For the foregoing reasons, we conclude that the DSP did not violate FOIA by denying access to the requested records.

Very truly yours,


Daniel Logan
Chief Deputy Attorney General

cc:
Joseph C. Handlon, Deputy Attorney General
Dorey L. Cole, Deputy Attorney General

[1] Petition.

[2] Response.

[3] 29 Del. C. § 10003(a).

[4] 29 Del. C. § 10005(c).

[5] Judicial Watch, Inc. v. Univ. of Del., 267 A.3d 996 (Del. 2021).

[6] Del. Op. Att'y Gen. 25-IB14, 2025 WL 818783, at 2 (Feb. 28, 2025) ("The DSP's denial of these photographs and video footage under the investigatory files exemption is proper, as these records involve a law enforcement encounter precipitating a police investigation."); Del.
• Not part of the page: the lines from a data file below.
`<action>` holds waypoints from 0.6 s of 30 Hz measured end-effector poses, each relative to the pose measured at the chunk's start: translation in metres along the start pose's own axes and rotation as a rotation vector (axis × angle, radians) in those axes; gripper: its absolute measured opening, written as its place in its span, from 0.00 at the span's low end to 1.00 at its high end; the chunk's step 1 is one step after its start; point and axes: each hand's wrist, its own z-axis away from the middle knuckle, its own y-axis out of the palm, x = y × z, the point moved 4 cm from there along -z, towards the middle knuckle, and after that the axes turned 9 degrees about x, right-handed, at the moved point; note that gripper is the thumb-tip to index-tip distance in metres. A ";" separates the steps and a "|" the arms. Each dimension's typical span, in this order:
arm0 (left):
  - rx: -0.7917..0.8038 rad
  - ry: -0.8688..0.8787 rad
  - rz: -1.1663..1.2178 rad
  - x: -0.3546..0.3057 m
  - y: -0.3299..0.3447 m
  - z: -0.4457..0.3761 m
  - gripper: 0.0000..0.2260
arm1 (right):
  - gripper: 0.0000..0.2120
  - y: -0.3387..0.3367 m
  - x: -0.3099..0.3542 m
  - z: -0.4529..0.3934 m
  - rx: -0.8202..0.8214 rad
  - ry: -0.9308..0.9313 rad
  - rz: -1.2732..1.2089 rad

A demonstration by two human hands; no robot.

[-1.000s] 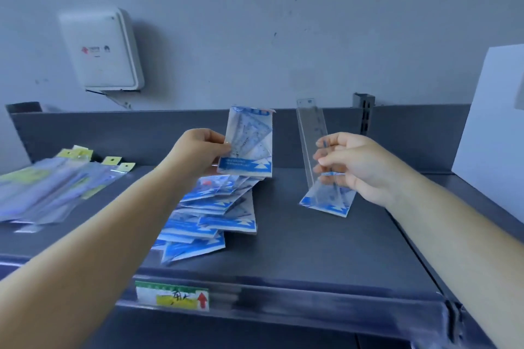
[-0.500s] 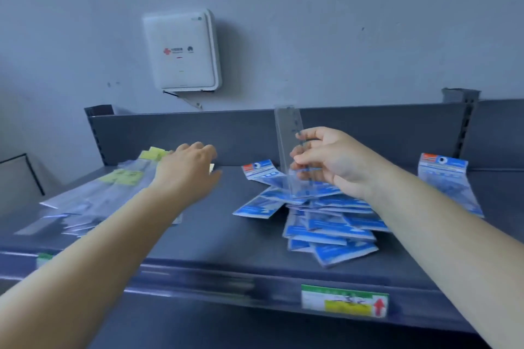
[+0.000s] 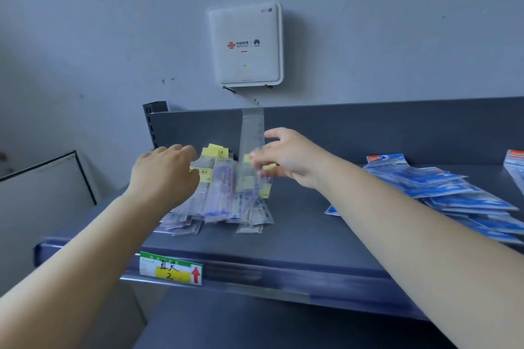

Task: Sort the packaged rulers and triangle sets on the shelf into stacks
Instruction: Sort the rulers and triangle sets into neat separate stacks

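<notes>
A loose pile of clear packaged rulers (image 3: 221,198) with yellow header tags lies at the left of the grey shelf (image 3: 297,238). My right hand (image 3: 286,159) pinches one clear packaged ruler (image 3: 252,133) and holds it upright just above the pile's right side. Over the pile's left side is my left hand (image 3: 167,170), palm down with relaxed fingers and holding nothing; whether it touches the packs I cannot tell. A fanned stack of blue triangle sets (image 3: 442,190) lies on the right of the shelf.
Another blue pack (image 3: 514,167) shows at the far right edge. A white router box (image 3: 246,44) hangs on the wall above the shelf's back panel. A price label (image 3: 170,269) sits on the front rail. A white board (image 3: 42,193) leans at the left.
My right hand has carried the upright ruler leftward, from over the blue triangle sets to the ruler pile. My left hand has reached the pile too. The view swung left.
</notes>
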 end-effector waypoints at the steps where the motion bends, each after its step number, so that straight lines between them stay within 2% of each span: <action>1: 0.000 -0.002 0.008 0.001 0.000 0.000 0.14 | 0.35 0.003 -0.001 -0.006 0.011 0.040 0.101; 3: 0.010 0.004 0.004 -0.002 0.001 -0.001 0.14 | 0.34 -0.001 -0.004 -0.011 -0.021 0.106 0.437; 5: 0.016 0.023 0.007 -0.012 0.001 -0.003 0.13 | 0.30 -0.014 -0.002 -0.004 -0.078 0.080 0.695; 12: 0.012 0.178 0.011 -0.104 -0.008 -0.020 0.12 | 0.19 -0.091 0.018 0.054 -0.295 -0.057 1.037; 15: -0.008 0.270 0.043 -0.161 -0.020 -0.024 0.13 | 0.18 -0.134 0.019 0.086 -0.372 -0.017 1.164; 18: -0.027 0.354 0.107 -0.220 -0.032 -0.027 0.14 | 0.17 -0.182 0.009 0.121 -0.442 0.064 1.151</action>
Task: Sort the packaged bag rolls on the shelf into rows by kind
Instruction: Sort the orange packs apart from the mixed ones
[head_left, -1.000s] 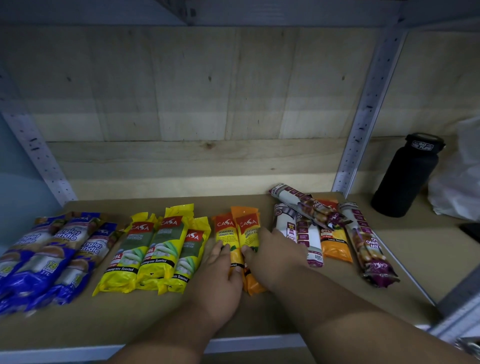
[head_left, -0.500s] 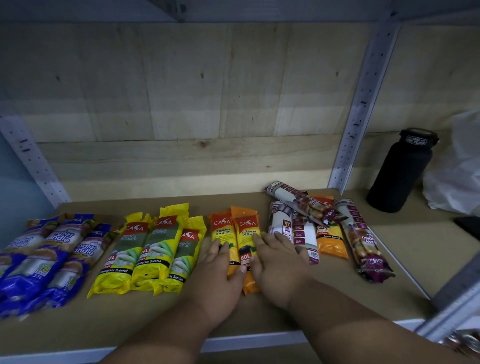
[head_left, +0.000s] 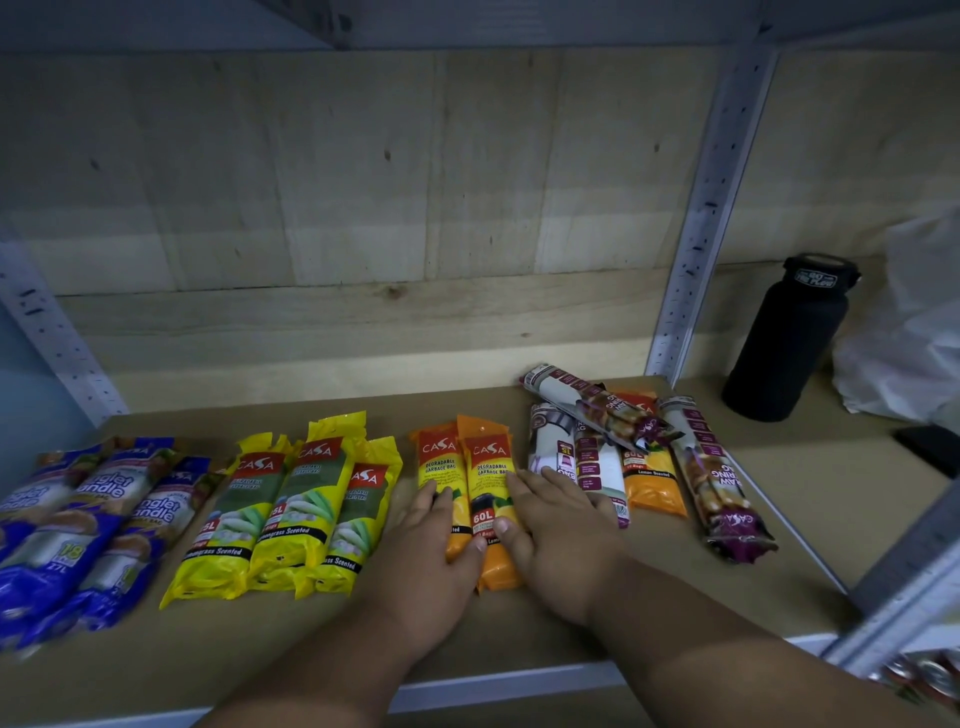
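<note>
Two orange bag-roll packs (head_left: 488, 478) lie side by side mid-shelf. My left hand (head_left: 423, 561) lies flat on the left pack and my right hand (head_left: 558, 540) presses against the right one, thumbs touching the packs; neither hand lifts anything. Left of them sit three yellow packs (head_left: 291, 509) in a row, and further left several blue packs (head_left: 88, 525). To the right is a loose heap of white-and-maroon packs (head_left: 592, 415) with a third orange pack (head_left: 652, 483) partly under it, plus one maroon pack (head_left: 719, 483) lying apart.
The shelf board (head_left: 810, 499) ends at a white front edge (head_left: 509, 688). A perforated metal upright (head_left: 706, 208) stands behind the heap. A black bottle (head_left: 784, 343) and a white plastic bag (head_left: 904, 332) stand at the back right.
Both hands have drawn back slightly toward the near ends of the two orange packs, which now lie more closely side by side. The other packs have not moved.
</note>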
Op. Att'y Gen. 24-IB11, 2024 WL 1132324, at 2 (Feb. 23, 2024) ("This request seeks information regarding the date and type of calls for service to the DSP from a particular residence, which on its face, would initiate police investigation. Thus, the requested records are exempt from disclosure pursuant to 29 Del. C. § 10002(o)(3).").

[7] FOIA does not prescribe whether a person is entitled to records that pertain to that person; FOIA merely mandates what records must be made available to the public. See Del. Op. Att'y Gen. 18-IB13, 2018 WL 1405829, at *1 (Mar. 6, 2018) (finding that the propriety of a request seeking records about the requesting party is outside the scope of the FOIA statute, as "any such entitlement would have no basis in Delaware's FOIA and is therefore beyond the scope of our role in this context.").